__EXERCISE GOAL__: The answer must consist of every line from the data that holds the string "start".

(SOURCE DATA)

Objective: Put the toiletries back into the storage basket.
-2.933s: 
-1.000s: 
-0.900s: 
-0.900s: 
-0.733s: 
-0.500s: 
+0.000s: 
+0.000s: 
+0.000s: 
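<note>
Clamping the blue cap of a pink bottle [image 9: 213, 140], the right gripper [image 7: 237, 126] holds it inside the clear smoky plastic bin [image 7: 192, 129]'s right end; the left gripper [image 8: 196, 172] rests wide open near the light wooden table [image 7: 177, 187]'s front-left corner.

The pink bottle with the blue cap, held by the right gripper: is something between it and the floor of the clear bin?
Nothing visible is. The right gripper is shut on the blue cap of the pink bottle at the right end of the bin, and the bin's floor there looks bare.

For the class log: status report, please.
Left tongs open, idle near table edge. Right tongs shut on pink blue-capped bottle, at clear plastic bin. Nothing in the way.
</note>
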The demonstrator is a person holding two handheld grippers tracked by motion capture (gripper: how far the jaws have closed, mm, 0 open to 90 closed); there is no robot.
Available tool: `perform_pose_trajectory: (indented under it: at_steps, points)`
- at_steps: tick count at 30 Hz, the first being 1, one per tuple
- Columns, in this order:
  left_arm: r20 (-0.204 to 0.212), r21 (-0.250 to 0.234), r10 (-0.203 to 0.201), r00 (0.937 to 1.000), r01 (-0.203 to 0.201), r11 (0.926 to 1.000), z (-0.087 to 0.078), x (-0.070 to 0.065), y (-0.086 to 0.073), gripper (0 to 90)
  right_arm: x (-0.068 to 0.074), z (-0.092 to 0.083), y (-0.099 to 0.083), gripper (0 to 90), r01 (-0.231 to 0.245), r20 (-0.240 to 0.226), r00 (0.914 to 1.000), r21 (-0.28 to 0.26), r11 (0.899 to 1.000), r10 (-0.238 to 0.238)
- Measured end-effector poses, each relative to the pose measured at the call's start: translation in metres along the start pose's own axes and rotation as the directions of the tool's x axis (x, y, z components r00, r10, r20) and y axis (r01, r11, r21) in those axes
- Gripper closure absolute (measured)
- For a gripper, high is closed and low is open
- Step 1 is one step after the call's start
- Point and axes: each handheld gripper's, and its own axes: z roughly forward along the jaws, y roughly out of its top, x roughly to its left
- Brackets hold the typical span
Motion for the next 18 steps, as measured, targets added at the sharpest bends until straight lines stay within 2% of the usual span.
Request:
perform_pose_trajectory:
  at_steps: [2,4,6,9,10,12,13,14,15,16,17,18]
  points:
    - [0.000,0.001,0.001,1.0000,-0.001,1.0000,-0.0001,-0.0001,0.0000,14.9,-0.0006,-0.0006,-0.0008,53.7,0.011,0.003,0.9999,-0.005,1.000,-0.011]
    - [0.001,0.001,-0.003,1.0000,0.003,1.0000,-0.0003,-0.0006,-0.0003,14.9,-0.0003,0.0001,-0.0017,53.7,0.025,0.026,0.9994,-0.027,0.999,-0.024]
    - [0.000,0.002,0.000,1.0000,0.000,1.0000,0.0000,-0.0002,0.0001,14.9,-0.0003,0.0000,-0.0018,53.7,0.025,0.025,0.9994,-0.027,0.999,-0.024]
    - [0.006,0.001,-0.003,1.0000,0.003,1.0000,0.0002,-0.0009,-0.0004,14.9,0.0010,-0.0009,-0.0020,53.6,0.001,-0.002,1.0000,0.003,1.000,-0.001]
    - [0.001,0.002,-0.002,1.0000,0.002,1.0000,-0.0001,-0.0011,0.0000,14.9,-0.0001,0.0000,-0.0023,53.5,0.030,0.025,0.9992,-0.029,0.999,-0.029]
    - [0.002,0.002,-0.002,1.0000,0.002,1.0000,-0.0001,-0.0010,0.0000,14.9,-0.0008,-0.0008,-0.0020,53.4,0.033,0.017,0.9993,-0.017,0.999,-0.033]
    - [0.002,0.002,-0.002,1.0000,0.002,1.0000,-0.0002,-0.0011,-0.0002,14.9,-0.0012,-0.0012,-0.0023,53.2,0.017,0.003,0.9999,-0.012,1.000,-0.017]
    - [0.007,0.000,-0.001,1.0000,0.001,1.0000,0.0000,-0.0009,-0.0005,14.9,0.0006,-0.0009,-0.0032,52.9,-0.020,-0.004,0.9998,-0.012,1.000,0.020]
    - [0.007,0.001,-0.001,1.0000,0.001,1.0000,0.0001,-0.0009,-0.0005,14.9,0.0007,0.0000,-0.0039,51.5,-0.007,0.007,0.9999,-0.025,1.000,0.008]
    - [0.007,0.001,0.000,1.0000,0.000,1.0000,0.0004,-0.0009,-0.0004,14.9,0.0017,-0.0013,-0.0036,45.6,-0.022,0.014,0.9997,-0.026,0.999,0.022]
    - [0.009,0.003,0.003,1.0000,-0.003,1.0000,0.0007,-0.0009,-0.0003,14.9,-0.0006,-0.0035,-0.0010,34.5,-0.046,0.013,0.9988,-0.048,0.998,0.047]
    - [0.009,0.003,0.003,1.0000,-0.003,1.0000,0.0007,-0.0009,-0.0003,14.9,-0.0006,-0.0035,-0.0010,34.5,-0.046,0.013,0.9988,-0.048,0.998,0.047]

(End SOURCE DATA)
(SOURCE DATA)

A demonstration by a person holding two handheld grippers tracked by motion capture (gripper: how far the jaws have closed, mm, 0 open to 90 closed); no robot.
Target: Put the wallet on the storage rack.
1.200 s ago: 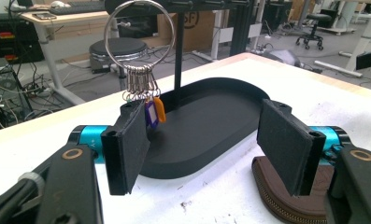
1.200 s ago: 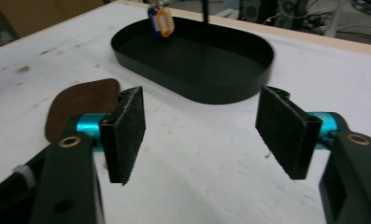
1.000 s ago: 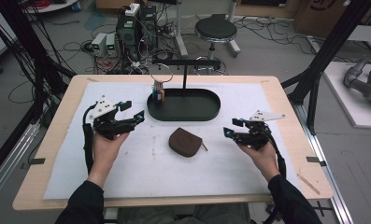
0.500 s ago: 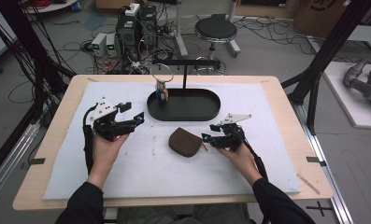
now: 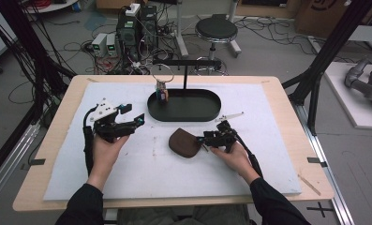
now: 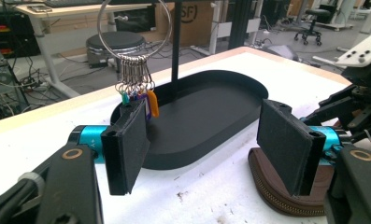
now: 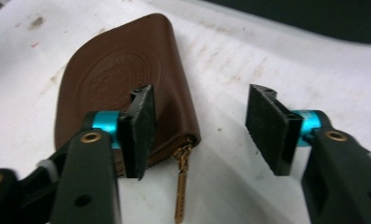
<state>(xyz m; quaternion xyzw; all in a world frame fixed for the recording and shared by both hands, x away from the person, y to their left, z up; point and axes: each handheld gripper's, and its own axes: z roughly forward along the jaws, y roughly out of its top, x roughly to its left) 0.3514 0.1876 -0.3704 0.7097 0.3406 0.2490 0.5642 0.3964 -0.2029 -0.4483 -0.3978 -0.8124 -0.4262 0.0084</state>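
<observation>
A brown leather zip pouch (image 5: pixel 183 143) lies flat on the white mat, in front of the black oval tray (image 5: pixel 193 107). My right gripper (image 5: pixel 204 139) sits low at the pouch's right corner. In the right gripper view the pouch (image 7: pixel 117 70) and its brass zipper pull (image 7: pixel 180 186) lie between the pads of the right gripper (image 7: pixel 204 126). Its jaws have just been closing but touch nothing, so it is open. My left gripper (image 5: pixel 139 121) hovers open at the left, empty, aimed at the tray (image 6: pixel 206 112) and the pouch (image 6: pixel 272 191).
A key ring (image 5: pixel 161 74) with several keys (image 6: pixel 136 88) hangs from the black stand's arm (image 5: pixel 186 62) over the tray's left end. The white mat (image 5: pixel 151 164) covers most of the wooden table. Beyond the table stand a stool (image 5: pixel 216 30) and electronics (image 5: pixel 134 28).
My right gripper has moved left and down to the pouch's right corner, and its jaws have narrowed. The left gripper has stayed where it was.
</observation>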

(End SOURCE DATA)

__TASK OUTPUT__:
- Measured end-effector poses, each relative to the pose measured at the call's start: translation in metres along the start pose's own axes and rotation as the directions of the tool's x axis (x, y, z components r00, r10, r20) and y axis (r01, r11, r21) in those axes
- Step 1 is one step after the call's start

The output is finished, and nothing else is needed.